Update: The New York Times has a response. Natalie Kerris, a spokeswoman for Apple, told them: "These are not intentional omissions meant to offend anyone. It simply means that as we bring Siri from beta to a final product, we find places where we can do better, and we will in the coming weeks."

Think Progress, Slate, and a whole lot of other outlets are piling it on thick and claiming that Siri's search parameters have a "pro-life" bias because the service has difficulty locating abortion clinics or birth control services in many areas. "Siri's unhelpful and sometimes misleading answers to pressing health questions stand in stark contrast to her prompt and accurate responses to inquiries about nearby escort services," says Think Progress, while Slate goes even farther off the deep end and says, "many around the Web [are] wondering if Siri is pro-life and whether Apple is attempting to impose its morals upon the rest of us."

This is a textbook example of sensationalistic media making something from absolutely nothing. If Siri's search parameters function the same way as other services (and I'm almost certain they do), it's likely that in addition to the business name itself, a business will have a cluster of tagged metadata associated with it. Siri's association with Yelp in the U.S. makes this sort of tagging extremely easy for restaurants and other retail services -- searching for something as simple as "hamburgers" or "Target" will return dozens of results in major cities.

For other services -- birth control and abortion clinics being two examples -- Siri apparently relies on a much less extensive database than Yelp, with far less comprehensive tagging. All that Think Progress and Slate's "research" shows is that Apple isn't relying upon Google's database for such searches, either; a Google Maps search for "abortion clinic in Washington, D.C." turns up 10 results in the Maps app, while Siri returns only two (apparently invalid) results.

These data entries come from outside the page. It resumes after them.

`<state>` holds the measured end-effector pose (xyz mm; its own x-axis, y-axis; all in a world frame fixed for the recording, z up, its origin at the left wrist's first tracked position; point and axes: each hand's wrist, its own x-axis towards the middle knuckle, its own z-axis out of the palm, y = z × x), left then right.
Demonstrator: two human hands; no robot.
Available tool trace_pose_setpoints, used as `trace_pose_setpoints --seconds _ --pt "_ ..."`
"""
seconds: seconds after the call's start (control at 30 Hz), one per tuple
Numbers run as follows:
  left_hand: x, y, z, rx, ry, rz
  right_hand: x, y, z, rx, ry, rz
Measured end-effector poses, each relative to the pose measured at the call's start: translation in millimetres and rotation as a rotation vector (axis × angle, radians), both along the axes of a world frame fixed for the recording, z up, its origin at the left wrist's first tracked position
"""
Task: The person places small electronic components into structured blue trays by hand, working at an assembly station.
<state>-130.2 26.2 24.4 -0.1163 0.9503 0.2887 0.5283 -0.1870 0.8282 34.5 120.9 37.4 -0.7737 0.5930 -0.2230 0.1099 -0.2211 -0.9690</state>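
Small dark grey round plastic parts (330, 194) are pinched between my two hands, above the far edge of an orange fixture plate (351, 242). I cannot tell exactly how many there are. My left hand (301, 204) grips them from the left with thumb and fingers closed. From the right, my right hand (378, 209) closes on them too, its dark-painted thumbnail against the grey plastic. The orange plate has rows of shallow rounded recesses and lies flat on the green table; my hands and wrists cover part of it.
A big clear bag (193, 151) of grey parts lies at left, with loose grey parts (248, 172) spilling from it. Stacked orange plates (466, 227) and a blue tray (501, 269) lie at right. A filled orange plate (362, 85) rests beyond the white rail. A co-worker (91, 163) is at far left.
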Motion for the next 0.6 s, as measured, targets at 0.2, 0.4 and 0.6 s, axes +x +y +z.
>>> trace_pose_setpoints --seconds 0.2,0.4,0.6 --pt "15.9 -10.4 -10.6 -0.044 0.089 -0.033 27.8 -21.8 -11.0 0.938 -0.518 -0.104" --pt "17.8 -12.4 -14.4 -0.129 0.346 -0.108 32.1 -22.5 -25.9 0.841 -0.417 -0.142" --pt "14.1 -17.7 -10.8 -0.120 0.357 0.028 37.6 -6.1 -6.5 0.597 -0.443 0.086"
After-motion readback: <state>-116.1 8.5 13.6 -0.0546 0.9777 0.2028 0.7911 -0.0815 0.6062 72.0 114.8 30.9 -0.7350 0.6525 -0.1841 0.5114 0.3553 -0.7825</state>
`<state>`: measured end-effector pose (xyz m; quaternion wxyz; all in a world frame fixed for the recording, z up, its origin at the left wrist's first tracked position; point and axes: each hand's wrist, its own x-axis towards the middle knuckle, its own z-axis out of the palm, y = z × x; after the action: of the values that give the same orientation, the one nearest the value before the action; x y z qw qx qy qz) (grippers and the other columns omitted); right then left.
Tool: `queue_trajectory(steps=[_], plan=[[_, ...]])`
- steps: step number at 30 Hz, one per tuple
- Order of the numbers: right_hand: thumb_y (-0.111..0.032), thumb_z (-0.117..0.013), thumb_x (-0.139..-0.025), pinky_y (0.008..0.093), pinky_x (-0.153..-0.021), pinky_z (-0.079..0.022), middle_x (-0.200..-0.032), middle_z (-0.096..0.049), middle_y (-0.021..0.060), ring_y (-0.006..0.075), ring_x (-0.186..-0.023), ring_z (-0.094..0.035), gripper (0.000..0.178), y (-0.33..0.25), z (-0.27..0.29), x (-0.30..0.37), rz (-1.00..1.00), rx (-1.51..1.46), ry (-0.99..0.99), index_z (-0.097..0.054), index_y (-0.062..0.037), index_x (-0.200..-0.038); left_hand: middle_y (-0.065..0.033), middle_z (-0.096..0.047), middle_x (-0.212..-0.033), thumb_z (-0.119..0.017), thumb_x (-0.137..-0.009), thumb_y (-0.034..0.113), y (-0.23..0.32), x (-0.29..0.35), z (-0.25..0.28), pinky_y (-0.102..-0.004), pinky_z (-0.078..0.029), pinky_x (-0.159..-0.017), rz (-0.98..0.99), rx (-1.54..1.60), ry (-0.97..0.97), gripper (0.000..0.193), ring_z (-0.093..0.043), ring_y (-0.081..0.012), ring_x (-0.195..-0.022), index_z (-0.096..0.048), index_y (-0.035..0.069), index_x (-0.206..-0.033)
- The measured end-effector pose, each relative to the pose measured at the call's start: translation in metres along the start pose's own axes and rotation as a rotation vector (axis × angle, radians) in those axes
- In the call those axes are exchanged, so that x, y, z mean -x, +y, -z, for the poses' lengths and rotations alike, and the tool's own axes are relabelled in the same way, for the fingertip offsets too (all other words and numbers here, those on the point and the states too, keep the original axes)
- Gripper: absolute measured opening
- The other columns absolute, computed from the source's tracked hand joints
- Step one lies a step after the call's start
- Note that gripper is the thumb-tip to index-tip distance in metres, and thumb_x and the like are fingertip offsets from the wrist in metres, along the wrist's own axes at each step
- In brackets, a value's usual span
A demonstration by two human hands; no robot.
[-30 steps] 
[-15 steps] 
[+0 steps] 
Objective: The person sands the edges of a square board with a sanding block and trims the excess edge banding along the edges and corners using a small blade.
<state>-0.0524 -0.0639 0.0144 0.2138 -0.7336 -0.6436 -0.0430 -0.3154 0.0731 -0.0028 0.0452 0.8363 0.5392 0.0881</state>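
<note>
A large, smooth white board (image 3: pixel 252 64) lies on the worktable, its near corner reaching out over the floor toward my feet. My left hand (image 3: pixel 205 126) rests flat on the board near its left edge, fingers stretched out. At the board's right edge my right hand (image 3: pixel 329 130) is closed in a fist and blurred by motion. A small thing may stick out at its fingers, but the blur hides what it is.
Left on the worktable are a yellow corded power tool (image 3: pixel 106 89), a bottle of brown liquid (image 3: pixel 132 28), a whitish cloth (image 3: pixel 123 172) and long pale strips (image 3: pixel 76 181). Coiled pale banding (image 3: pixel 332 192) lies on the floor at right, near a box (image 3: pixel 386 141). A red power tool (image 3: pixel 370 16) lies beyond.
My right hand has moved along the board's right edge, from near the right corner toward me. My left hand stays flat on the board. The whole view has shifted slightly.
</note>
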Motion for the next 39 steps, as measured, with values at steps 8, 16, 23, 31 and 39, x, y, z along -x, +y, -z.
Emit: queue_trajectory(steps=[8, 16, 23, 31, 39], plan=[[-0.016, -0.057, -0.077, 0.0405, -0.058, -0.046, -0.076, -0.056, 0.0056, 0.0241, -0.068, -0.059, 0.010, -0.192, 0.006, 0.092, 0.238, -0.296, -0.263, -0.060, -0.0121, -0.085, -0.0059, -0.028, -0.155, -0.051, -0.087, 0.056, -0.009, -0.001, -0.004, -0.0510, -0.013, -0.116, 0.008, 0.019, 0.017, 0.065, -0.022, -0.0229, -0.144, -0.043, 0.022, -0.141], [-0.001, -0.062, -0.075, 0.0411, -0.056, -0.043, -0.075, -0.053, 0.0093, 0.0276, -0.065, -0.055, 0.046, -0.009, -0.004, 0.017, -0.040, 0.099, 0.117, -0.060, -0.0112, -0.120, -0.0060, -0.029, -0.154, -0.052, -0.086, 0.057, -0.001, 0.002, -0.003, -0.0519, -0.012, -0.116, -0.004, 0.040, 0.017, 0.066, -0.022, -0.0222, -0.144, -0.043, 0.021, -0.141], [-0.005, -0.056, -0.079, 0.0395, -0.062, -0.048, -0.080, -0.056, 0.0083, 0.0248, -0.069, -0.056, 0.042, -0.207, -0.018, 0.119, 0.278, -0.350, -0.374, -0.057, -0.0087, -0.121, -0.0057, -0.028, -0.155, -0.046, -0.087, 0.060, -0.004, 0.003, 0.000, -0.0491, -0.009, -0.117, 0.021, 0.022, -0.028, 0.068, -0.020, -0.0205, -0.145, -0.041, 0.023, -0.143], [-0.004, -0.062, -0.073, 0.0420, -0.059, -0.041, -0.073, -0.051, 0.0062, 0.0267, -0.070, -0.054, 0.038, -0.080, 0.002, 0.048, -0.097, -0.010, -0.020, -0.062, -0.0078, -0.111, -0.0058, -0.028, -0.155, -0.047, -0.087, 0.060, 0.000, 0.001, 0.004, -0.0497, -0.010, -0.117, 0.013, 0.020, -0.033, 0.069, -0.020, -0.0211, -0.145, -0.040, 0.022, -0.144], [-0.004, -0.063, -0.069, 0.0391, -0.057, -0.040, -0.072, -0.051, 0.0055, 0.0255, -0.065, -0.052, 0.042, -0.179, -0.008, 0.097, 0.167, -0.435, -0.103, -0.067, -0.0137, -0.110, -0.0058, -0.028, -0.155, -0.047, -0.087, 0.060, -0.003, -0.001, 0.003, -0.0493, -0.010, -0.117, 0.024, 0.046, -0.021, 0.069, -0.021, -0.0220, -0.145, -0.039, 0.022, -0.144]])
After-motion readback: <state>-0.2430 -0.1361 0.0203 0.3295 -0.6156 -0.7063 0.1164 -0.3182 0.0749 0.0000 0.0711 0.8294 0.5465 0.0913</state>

If you're the type to leap to your keyboard and pound out a linkbaiting headline before warming up your logic circuits first, then sure, this might look like Apple once again being the "evil Big Brother" that the media's been trying to paint it as for years, this time passive-aggressively shoving a pro-life stance on people searching for women's health services.

If you instead insert a couple minutes of logical thought between your fingers and the keyboard, it looks more like Apple's tagging services for Siri are incomplete when it has to source its searches from sources other than Yelp -- which is exactly what you'd expect from a BETA service that's been in widespread public use for less than two months as of this writing.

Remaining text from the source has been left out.